**What you need to do**
Retype the material that follows exactly, limited to the lines from the one with "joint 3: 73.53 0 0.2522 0" through the one with "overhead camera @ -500", and keep out all pictures.

**Available records**
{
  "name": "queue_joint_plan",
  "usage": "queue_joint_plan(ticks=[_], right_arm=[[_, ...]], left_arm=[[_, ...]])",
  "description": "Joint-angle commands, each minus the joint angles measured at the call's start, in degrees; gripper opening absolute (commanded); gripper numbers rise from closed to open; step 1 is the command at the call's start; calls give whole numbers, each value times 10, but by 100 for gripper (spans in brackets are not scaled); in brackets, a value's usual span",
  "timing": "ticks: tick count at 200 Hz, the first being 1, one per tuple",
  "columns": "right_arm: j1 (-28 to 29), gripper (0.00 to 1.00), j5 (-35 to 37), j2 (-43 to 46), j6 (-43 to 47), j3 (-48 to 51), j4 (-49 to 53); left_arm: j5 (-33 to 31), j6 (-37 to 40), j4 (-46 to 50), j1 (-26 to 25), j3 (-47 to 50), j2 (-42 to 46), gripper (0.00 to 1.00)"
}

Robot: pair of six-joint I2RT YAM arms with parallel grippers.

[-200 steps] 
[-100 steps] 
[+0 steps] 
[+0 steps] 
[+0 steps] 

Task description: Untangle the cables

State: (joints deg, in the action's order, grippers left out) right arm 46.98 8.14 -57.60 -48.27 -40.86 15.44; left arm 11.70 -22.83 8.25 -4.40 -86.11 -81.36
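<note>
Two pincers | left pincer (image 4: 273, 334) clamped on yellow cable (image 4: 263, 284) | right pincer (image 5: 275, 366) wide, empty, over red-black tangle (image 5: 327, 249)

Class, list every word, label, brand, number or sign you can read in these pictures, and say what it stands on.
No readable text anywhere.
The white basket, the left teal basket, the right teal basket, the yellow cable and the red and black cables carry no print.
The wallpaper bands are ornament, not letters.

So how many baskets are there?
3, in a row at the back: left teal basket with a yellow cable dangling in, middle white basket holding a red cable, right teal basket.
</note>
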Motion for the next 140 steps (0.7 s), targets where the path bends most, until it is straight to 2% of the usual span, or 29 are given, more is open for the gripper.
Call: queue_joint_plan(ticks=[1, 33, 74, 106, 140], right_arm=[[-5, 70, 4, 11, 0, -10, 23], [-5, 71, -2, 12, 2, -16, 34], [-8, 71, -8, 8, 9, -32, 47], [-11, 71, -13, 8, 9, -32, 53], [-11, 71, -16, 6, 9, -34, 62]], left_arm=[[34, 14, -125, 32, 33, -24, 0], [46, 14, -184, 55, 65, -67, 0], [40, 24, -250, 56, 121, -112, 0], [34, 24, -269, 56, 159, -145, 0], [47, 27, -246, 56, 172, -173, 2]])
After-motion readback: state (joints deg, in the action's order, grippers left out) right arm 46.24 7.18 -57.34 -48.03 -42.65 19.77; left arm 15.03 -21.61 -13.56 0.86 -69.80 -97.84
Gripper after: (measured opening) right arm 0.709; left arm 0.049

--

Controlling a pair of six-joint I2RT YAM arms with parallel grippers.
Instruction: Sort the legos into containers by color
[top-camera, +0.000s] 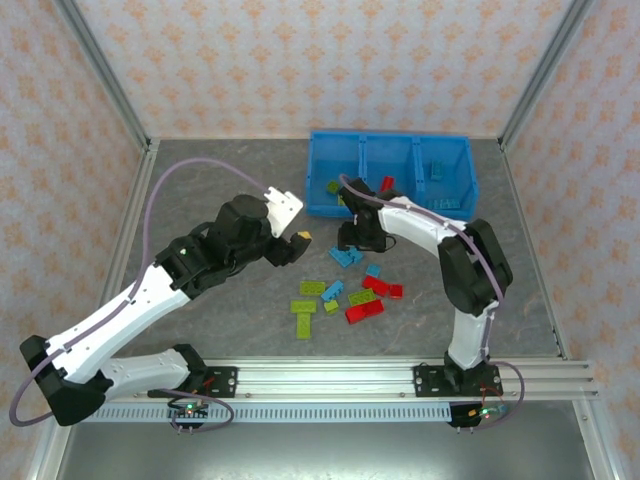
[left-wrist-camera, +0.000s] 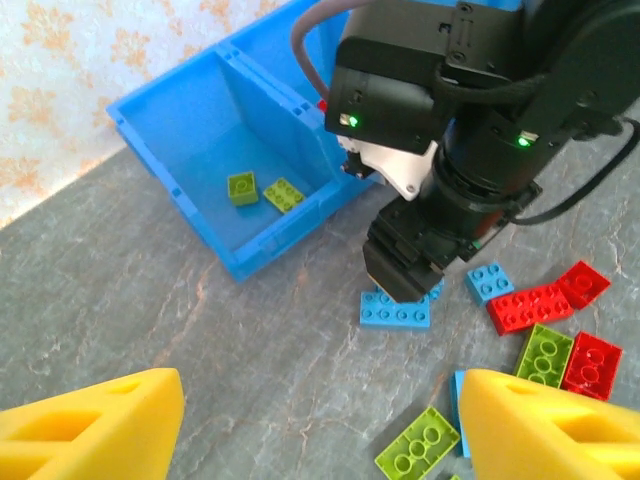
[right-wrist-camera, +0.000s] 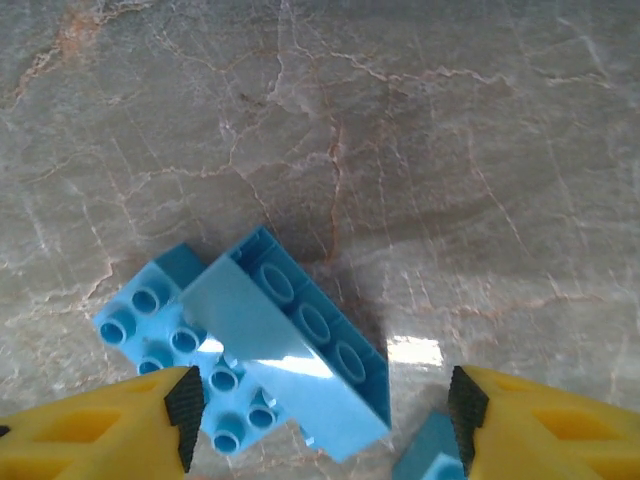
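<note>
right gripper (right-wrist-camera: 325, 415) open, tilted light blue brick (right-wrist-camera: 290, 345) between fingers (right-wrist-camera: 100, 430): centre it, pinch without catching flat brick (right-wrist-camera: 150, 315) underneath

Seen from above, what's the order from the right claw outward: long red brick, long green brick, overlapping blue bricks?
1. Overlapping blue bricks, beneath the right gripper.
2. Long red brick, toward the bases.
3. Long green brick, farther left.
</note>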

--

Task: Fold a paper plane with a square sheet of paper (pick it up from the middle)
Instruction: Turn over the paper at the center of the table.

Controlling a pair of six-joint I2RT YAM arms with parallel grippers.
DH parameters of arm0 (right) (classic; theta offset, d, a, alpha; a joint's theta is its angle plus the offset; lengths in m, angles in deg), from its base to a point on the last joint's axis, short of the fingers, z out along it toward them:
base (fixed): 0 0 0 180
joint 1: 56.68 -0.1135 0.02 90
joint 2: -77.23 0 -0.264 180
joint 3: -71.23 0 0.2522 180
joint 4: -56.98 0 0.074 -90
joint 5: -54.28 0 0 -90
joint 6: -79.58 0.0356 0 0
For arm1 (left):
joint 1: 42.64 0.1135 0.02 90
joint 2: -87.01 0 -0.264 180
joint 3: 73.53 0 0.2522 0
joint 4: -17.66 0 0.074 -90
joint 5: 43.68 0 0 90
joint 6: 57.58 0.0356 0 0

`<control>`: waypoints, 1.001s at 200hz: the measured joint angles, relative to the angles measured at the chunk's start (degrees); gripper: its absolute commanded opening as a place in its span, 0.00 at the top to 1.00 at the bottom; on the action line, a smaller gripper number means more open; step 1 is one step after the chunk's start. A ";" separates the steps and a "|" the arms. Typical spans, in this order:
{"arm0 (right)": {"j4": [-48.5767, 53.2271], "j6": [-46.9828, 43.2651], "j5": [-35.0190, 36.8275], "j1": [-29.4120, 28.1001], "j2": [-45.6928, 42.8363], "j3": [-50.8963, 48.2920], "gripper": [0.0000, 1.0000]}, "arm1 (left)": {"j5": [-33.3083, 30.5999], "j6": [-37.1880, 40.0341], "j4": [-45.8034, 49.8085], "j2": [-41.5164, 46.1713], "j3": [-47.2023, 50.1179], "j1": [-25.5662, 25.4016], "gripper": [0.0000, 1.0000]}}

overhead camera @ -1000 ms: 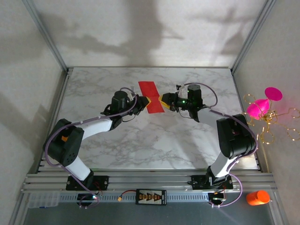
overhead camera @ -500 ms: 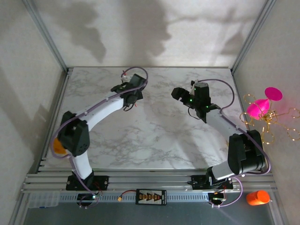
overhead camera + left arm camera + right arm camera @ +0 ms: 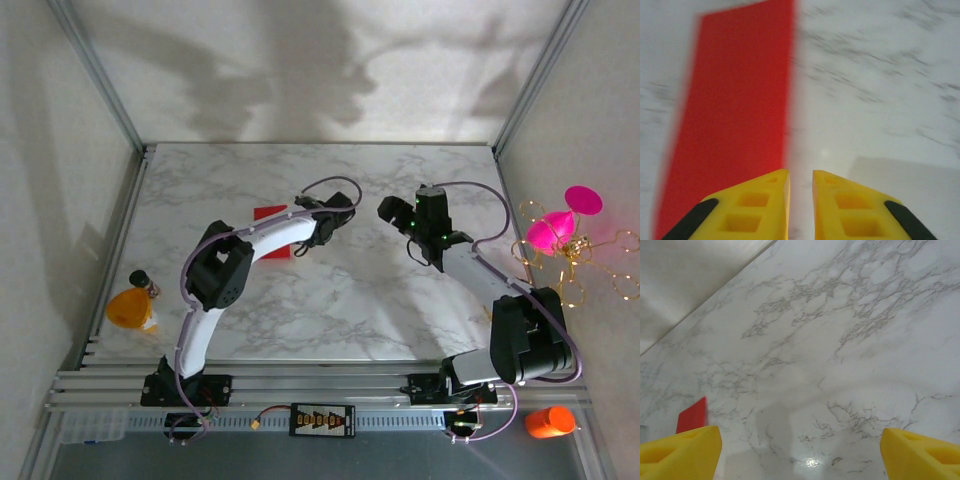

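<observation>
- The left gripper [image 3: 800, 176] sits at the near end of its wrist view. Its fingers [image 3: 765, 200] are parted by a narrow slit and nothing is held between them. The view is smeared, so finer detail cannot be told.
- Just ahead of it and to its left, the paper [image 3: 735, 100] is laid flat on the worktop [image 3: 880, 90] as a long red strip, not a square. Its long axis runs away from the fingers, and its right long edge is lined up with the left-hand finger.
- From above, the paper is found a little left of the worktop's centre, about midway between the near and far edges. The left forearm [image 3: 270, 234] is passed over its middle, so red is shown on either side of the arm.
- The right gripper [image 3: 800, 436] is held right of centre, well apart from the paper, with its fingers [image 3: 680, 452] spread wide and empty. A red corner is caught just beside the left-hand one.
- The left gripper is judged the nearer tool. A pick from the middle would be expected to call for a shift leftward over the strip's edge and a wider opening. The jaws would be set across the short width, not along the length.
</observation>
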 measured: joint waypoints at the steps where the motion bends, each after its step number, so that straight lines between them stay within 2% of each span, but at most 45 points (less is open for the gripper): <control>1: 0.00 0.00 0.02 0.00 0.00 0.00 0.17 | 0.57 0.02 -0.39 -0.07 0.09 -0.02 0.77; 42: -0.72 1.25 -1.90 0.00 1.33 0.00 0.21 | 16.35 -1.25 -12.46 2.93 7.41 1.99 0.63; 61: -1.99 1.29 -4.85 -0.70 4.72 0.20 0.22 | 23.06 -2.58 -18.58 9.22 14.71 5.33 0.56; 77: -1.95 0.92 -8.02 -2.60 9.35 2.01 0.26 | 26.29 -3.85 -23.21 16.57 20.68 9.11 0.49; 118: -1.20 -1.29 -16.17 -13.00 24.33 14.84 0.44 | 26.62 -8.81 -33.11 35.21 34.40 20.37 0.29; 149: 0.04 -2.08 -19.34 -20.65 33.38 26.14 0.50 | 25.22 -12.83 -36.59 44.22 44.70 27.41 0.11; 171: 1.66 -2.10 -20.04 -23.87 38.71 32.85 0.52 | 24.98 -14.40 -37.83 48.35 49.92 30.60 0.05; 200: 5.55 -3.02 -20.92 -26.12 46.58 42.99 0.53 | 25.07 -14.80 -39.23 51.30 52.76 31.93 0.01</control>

**Solution**
joint 3: 73.53 0 0.2522 0
joint 4: -17.66 0 0.074 -90
joint 5: 43.68 0 0 90
joint 6: 57.58 0.0356 0 0

`<control>`: waypoints, 1.001s at 200hz: the measured joint angles, relative to the angles measured at the chunk's start (degrees); gripper: its absolute commanded opening as a place in its span, 0.00 at the top to 1.00 at the bottom; on the action line, a smaller gripper number means more open; step 1 is one step after the chunk's start. A ";" separates the steps and a "|" the arms. Typical spans, in this order:
{"arm0 (right)": {"j4": [-48.5767, 53.2271], "j6": [-46.9828, 43.2651], "j5": [-35.0190, 36.8275], "j1": [-29.4120, 28.1001], "j2": [-45.6928, 42.8363], "j3": [-50.8963, 48.2920], "gripper": [0.0000, 1.0000]}, "arm1 (left)": {"j5": [-33.3083, 30.5999], "j6": [-37.1880, 40.0341], "j4": [-45.8034, 49.8085], "j2": [-41.5164, 46.1713], "j3": [-47.2023, 50.1179], "j1": [-25.5662, 25.4016], "gripper": [0.0000, 1.0000]}}

overhead camera @ -1000 ms: 
overhead camera @ -500 ms: 

The exercise has been carried out completely.